Task statement: An exact restatement of all the data is required, with the pictures left out.

Collected data:
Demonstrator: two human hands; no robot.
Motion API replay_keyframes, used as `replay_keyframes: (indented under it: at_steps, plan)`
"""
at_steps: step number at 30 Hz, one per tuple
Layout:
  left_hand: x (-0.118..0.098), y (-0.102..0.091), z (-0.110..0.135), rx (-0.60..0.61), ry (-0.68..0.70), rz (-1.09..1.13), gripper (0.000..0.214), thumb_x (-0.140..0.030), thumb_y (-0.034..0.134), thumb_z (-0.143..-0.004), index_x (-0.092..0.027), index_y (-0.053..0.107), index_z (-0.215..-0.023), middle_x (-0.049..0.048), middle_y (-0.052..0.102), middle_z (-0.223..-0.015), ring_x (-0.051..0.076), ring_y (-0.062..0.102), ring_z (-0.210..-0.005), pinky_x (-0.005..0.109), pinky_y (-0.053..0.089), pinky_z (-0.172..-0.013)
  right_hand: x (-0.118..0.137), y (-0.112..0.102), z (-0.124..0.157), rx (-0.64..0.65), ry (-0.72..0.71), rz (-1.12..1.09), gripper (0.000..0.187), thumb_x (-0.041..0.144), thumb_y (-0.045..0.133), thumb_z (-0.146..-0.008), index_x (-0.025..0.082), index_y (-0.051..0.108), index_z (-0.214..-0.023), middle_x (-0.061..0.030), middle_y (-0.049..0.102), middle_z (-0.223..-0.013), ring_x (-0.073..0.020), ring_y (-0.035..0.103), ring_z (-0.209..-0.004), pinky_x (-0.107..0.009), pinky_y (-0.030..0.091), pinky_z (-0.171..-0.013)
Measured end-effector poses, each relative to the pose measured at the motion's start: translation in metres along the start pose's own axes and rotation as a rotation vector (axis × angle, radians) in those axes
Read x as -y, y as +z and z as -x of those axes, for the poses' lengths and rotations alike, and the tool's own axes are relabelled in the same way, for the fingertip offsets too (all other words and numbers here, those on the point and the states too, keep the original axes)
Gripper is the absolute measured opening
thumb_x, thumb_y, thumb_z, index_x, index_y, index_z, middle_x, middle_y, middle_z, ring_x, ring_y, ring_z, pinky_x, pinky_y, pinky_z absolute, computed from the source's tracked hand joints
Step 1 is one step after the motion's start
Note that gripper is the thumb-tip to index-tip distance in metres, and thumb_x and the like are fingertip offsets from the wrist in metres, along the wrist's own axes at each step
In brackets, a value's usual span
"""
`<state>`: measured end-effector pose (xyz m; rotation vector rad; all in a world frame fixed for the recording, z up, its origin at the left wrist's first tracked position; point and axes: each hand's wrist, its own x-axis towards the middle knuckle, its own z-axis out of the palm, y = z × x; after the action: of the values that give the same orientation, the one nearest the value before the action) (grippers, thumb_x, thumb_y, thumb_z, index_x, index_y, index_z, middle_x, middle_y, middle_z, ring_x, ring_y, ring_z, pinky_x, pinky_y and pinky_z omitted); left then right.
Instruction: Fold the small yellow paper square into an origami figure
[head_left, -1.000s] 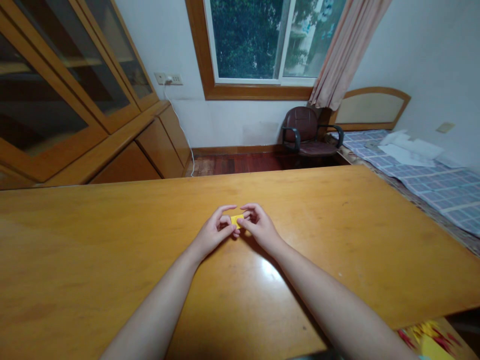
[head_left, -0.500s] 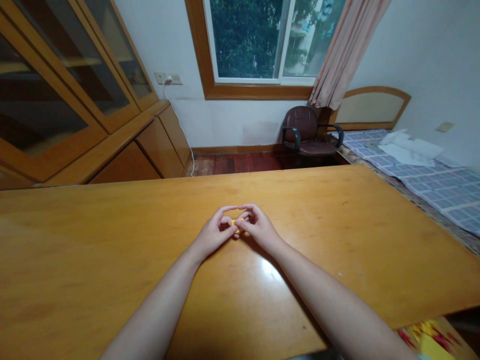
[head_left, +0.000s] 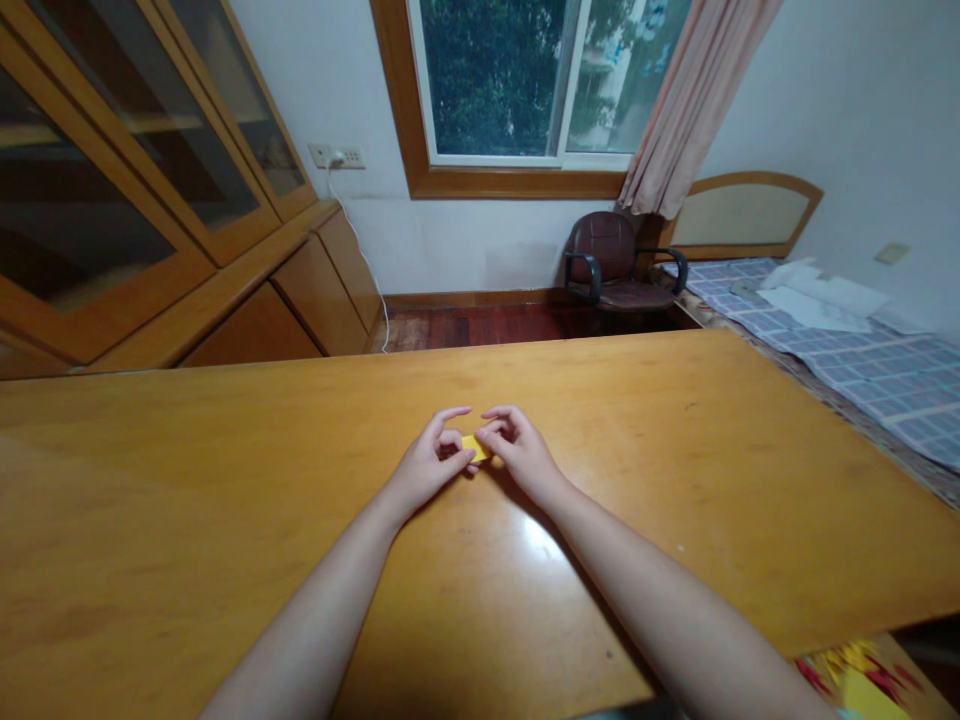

The answer:
Demonstrator: two human hands; no robot.
Motion API replay_keyframes, used as `replay_keyframes: (indented under it: at_steps, plan)`
"""
at_steps: step number at 30 Hz, one per tuple
Layout:
  left_hand: x (-0.118..0.098), y (-0.102..0.091), z (-0.110..0.135), rx (-0.60..0.61), ry (-0.68..0.70), rz (-1.09..1.13), gripper (0.000..0.214), thumb_x (-0.140..0.030), thumb_y (-0.034..0.134), thumb_z (-0.143..-0.004), index_x (-0.092..0.027), index_y (-0.053..0.107), index_z (-0.215..-0.023), middle_x (-0.049..0.048), middle_y (-0.052..0.102), middle_z (-0.223..-0.015), ring_x (-0.051..0.076), ring_y (-0.062..0.102), ring_z (-0.210..-0.005), pinky_x (-0.005..0.109), pinky_y (-0.053..0.089), pinky_z (-0.172..-0.013)
  right_hand: x (-0.118..0.137), y (-0.112..0.102), z (-0.124..0.157), rx (-0.64..0.65), ry (-0.72..0.71), rz (-1.12..1.09), gripper (0.000..0.187), thumb_x (-0.041..0.144), thumb_y (-0.045..0.133), thumb_z (-0.146..-0.008), index_x (-0.025..0.082), index_y (-0.051..0.108), index_z (-0.214..-0.023), middle_x (-0.061..0.030), middle_y (-0.049..0.102), middle_z (-0.223..-0.013), ring_x (-0.073..0.020), ring_y (-0.035..0.103), ring_z (-0.209..-0.004), pinky_x (-0.107..0.009), pinky_y (-0.030..0.091), pinky_z (-0.171..-0.013)
Measured end-effector poses, each relative to the pose measured at the motion's start: translation in metres along the start pose's own axes and rotation as a rotation vector (axis × angle, radians) in those axes
Read x as -y, y as +z and z as -x of those axes, for the poses' lengths and rotations alike, and the tool's own axes are relabelled in the same way, for the fingertip offsets too (all other words and numbers here, those on the point and the states too, keep the original axes)
Gripper is the absolute measured opening
thumb_x, thumb_y, thumb_z, index_x, index_y, index_z, middle_x, middle_y, middle_z, ring_x, ring_y, ring_z, pinky_x, pinky_y, pinky_z absolute, computed from the source's tracked hand joints
Step 1 is one step after the motion's start
Note that gripper is the thumb-tip to index-tip distance in metres, and thumb_x and the like are fingertip offsets from the wrist in metres, along the wrist's own axes at each step
In brackets, a value's usual span
"""
`<state>`: measured end-effector pose (xyz m; rotation vector rad; all in a world frame fixed for the recording, z up, its origin at the left wrist's first tracked position; point and axes: each hand's wrist, its own x-axis towards the middle knuckle, its own z-axis out of the palm, y = z × x; after the action: of the values that give the same orientation, the one nearest the value before the action) (grippers, thumb_x, thumb_y, thumb_z, index_x, index_y, index_z, middle_x, middle_y, middle_z, ring_x, ring_y, ring_z, pinky_x, pinky_y and pinky_z omitted); left then right.
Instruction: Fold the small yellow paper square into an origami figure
[head_left, -1.000s] 
[head_left, -0.500s] 
[head_left, +0.000s] 

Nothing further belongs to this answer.